»»

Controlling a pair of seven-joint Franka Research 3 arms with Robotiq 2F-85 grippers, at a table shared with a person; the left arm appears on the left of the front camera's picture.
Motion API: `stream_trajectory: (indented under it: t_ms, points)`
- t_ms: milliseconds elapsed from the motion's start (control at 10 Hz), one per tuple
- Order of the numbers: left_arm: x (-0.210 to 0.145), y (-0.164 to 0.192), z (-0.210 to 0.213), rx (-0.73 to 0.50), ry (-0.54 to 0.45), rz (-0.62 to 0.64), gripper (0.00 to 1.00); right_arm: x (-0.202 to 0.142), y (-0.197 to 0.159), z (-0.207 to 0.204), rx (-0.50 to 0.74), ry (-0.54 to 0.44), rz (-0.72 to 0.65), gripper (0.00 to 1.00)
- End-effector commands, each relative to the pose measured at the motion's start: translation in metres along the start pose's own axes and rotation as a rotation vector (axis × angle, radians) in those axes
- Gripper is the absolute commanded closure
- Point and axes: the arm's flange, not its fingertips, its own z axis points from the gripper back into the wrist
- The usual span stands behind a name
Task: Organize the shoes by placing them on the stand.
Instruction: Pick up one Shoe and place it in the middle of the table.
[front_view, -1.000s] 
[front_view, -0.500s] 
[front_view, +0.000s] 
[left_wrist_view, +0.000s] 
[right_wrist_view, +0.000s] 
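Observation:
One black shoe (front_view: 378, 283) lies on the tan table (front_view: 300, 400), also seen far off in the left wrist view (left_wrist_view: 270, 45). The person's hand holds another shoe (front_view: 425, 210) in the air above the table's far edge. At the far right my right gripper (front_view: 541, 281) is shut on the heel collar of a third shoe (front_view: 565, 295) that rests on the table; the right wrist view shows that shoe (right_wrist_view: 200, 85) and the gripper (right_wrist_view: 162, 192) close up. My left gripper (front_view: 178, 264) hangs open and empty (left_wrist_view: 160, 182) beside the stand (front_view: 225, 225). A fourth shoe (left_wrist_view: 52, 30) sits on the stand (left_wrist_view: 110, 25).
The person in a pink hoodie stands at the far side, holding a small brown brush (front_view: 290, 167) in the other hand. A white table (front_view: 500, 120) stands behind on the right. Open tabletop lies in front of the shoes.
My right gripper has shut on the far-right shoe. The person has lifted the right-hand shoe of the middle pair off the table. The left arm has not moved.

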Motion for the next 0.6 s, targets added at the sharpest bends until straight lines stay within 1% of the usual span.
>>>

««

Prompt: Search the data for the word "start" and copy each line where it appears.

Task result:
- t_ms: milliseconds elapsed from the motion's start (control at 10 Hz), one per tuple
- End-effector commands, each relative to the pose measured at the motion's start: translation in metres along the start pose's own axes and rotation as a rotation vector (axis × angle, radians) in those axes

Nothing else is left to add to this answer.